02 Jan Meditations on the Psalms #136
Day 136
Psalm 65: Read here – https://www.biblegateway.com/passage/?search=Psalm%2065&version=NASB
The title of this Song is literally; ‘A Lyrical Poem.’ While we don’t know the occasion, it would appear to be connected to the Feast of Tabernacles (the harvest festival.) David described a wonderful picture of praise that was waiting to be given to God in Jerusalem. (How inadequate are all mortal songs to proclaim divine goodness.)
V3 shows us that David had a proper understanding of the sacrificial system. He also looked beyond that system to a perfect sacrifice that God Himself would provide through the Messiah and His atoning work on the cross; thus fulfilling the promise, ‘You will provide atonement for them’(NKJV). Without this, our sins would, but for grace, prevail against us in the court of divine justice, in the court of conscience, and in the battle of life.
In reflecting on V5 I am reminded that ‘stormy and noisy seas’ put forth enormous energy; an average hurricane releases energy equivalent to 6×1014 watts of electricity. In its lifetime an average hurricane can release as much energy as 10,000 nuclear bombs. Yet God can and does still the roaring of the seas, the noise of their waves V7. Knowing this great power of God should build our faith when we see the ‘tumult of the peoples’ and are concerned for God’s salvation to reach ‘the ends of the earth.’

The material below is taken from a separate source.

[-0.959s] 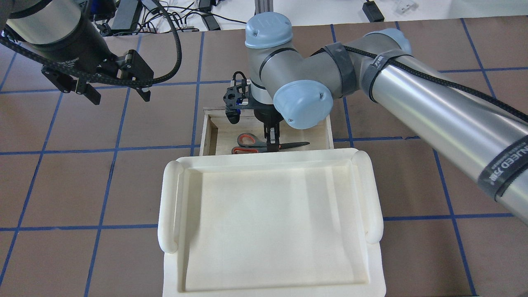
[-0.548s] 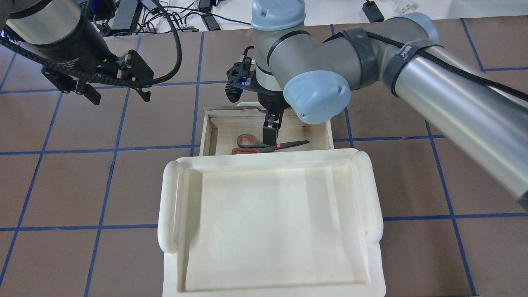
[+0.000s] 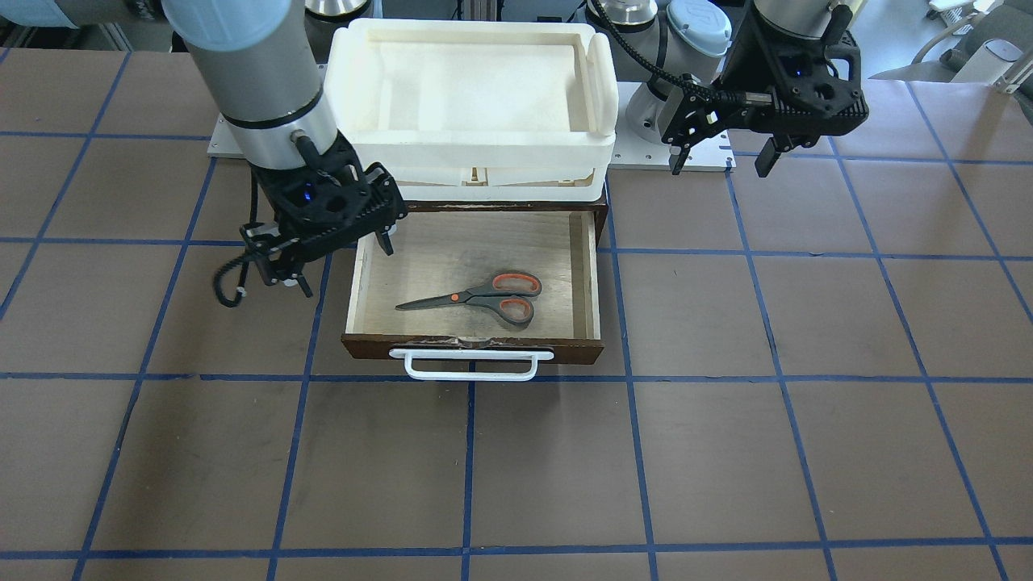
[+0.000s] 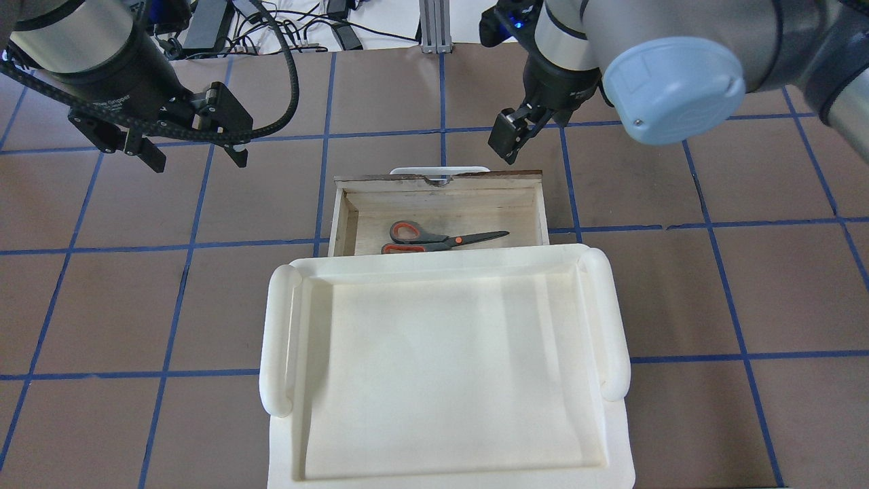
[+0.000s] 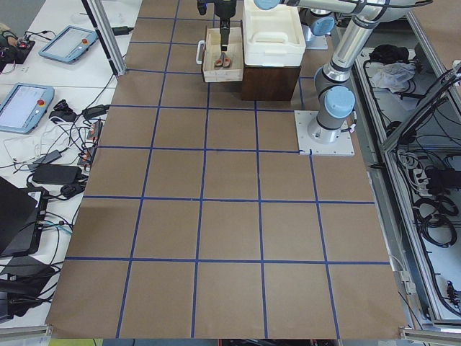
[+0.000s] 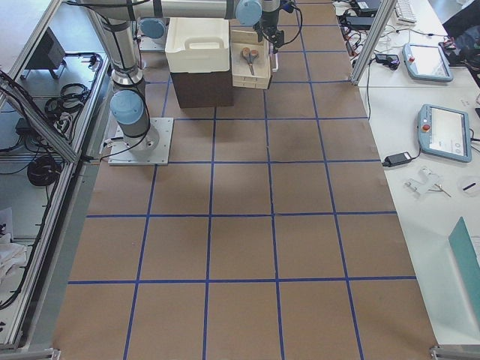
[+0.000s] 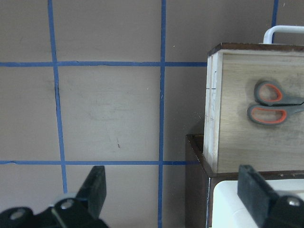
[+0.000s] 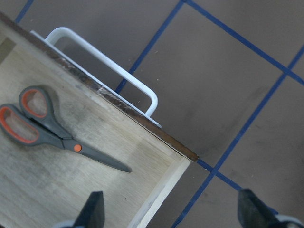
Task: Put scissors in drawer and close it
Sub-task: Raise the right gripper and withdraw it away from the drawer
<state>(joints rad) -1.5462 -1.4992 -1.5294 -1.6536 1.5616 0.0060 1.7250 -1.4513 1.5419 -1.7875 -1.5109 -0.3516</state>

Philosophers of the forget-God school are too much engrossed with their laws of upheaval to think of the Upheaver. Their theories of volcanic action and tectonic movement, are frequently used as barricades to shut the Lord out of his own world. Our poet is of another mind and sees God’s hand settling Alps and Andes on their bases, and therefore he sings His praise.
The Last stanza (v9-13) is a beautiful description of God’s part in the fruitfulness of the earth. Man’s toil is not described. It is taken for granted. It would be hard to surpass this evocative description of the fertile earth, observed with loving exactness at one moment and poetic freedom at the next, culminating in the fantasy of hills and fields putting on their finest clothes and making merry together.